Bei allem Lob für so viel Umweltbewusstsein kritisieren Menschenrechtler auch eine zunehmende Autokratie und die vielen repressiven Gesetze. Seit dem Ende der Kolonialzeit regiert eine einzige Partei, die People’s Action Party. „Aber why change a winning team?“, fragt Gee Soo. Viele Bürger stünden hinter den Ideen der Regierung - speziell mit Blick auf deren grüne Revolution.

In der für alle frei zugänglichen, interaktiven Galerie des URA Centre (Urban Redevelopment Authority) können sich Interessenten jederzeit bei einem Rundgang informieren, was die Behörden für die Zukunft planen - und was schon Realität ist.

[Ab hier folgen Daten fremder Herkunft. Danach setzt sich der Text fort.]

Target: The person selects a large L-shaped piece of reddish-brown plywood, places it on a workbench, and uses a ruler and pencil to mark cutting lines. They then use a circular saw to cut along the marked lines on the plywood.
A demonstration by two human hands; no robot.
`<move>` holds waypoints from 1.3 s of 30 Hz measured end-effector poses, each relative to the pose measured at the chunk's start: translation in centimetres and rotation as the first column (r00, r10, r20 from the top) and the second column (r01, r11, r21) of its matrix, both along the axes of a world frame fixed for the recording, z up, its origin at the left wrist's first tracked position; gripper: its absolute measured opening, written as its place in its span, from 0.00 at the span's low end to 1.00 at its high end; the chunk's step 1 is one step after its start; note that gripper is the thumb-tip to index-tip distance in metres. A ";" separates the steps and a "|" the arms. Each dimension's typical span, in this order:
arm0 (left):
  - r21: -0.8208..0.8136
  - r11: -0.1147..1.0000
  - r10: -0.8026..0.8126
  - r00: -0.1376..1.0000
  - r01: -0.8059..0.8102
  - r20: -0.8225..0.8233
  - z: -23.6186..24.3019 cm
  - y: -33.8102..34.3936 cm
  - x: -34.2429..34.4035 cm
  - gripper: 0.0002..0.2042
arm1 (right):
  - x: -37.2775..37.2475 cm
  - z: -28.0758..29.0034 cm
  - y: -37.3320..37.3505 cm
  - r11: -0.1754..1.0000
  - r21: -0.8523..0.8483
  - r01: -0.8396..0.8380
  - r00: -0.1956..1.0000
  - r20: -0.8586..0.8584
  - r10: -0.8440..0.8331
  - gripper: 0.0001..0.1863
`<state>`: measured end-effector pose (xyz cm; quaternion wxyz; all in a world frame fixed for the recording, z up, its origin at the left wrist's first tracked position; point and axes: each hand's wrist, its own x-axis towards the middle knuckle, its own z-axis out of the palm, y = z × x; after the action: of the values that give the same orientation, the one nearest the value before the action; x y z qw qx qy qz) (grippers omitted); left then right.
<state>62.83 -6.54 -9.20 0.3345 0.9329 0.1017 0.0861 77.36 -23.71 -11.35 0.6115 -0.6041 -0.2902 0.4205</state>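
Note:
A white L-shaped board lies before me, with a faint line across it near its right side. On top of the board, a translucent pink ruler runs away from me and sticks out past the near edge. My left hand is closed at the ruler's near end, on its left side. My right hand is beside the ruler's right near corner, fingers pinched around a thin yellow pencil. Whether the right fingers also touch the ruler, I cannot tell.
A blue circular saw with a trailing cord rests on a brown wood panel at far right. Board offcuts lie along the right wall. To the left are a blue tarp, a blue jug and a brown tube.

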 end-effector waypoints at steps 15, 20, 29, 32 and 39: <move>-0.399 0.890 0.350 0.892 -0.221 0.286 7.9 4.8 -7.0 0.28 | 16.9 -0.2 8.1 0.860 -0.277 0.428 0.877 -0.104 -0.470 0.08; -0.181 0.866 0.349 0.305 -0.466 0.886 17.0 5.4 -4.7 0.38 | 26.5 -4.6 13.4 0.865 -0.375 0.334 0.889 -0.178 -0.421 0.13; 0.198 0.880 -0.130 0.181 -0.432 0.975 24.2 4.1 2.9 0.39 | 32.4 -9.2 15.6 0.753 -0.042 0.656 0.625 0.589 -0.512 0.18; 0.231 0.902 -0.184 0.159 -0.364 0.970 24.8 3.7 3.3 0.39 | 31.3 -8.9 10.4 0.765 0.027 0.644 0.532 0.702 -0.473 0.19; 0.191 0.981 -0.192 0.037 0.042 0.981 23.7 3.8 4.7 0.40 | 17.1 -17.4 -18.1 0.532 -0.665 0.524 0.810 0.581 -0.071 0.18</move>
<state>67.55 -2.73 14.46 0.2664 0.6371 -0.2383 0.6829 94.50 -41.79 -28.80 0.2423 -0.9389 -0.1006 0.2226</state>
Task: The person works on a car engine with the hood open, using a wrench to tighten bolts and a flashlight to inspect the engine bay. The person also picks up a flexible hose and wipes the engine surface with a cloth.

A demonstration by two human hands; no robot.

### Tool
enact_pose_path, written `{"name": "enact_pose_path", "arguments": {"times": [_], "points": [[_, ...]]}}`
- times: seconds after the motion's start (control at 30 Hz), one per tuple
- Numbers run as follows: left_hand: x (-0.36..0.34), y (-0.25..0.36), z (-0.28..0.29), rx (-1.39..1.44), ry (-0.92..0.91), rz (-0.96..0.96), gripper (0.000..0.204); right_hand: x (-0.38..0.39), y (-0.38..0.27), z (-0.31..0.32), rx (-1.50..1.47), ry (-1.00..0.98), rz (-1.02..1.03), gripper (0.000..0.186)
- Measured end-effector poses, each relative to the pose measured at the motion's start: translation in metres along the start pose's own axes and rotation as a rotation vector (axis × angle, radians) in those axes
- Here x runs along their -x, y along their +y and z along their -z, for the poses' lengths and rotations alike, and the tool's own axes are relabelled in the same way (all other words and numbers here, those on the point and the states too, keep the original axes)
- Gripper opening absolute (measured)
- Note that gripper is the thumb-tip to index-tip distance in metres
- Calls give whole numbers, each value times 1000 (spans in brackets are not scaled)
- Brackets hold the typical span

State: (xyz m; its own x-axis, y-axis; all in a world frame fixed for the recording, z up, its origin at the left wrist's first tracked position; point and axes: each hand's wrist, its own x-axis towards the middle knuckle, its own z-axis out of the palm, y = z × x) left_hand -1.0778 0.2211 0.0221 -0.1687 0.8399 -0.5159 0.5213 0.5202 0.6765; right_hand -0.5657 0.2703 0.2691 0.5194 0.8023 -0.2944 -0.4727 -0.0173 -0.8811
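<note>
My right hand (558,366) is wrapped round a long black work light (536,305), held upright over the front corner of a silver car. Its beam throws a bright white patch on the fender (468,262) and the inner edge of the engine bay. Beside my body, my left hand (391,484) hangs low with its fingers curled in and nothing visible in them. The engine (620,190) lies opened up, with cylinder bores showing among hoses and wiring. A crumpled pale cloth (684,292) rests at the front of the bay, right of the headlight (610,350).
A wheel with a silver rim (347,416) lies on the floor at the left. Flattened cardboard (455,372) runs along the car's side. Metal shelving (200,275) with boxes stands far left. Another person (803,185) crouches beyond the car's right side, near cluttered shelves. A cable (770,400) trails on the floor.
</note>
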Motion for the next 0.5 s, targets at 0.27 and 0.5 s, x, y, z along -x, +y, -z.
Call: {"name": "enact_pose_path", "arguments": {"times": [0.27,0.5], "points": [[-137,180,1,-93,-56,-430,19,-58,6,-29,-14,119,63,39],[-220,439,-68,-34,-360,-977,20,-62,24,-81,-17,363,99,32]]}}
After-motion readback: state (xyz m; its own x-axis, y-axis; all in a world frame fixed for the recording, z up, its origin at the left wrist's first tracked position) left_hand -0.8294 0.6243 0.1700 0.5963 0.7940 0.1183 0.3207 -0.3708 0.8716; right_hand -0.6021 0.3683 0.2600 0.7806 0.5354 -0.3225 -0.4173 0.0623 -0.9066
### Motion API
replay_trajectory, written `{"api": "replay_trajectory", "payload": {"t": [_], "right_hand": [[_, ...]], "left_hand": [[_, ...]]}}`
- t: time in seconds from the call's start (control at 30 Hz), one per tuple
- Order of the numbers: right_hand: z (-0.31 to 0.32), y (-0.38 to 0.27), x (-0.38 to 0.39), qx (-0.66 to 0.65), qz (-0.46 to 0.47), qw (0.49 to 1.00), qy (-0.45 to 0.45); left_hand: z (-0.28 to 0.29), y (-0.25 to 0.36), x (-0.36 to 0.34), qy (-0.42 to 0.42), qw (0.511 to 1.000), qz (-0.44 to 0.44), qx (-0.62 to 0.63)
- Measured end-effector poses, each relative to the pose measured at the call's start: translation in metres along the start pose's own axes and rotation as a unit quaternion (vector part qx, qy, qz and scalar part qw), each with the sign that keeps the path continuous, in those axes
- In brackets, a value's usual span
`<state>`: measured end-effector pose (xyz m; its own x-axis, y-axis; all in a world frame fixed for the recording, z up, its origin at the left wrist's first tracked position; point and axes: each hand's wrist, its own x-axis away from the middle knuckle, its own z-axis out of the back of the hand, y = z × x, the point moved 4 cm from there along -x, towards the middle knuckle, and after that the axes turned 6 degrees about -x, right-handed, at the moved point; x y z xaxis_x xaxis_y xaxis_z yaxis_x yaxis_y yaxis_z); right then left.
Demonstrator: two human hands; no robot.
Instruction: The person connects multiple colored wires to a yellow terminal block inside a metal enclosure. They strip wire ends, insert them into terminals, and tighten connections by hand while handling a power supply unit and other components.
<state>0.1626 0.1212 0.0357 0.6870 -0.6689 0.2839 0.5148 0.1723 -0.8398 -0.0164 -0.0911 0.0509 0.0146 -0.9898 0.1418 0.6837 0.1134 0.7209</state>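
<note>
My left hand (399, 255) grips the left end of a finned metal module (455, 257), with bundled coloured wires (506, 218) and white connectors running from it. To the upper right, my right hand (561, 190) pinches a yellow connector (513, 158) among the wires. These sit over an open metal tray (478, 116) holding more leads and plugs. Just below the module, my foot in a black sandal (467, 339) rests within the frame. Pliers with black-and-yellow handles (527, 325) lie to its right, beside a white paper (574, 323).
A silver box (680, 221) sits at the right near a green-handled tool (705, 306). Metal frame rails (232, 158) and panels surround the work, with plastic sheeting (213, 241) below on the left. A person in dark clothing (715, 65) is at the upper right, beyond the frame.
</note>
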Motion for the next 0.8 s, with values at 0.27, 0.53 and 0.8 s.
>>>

Viele Schulklassen tummeln sich hier am Morgen - Naturschutz und Begrünung gehören in Singapur zum Lehrstoff, bereits für die Kleinsten.

Wenn es dann Nacht wird und die Supertrees in einer „Garden Rhapsody“ zum Leben erwachen, macht Singapur einmal mehr deutlich: Technologie, Nachhaltigkeit und Natur sind keine Gegensätze, sondern miteinander vereinbar. Mehr noch: Sie können auch in einer Großstadt eine Symbiose bilden. Den Strom für die spektakuläre Lichtshow, bei der die Baum-Giganten im Einklang mit der Musik zu tanzen scheinen, produzieren die Supertrees dank vieler Photovoltaikzellen selbst.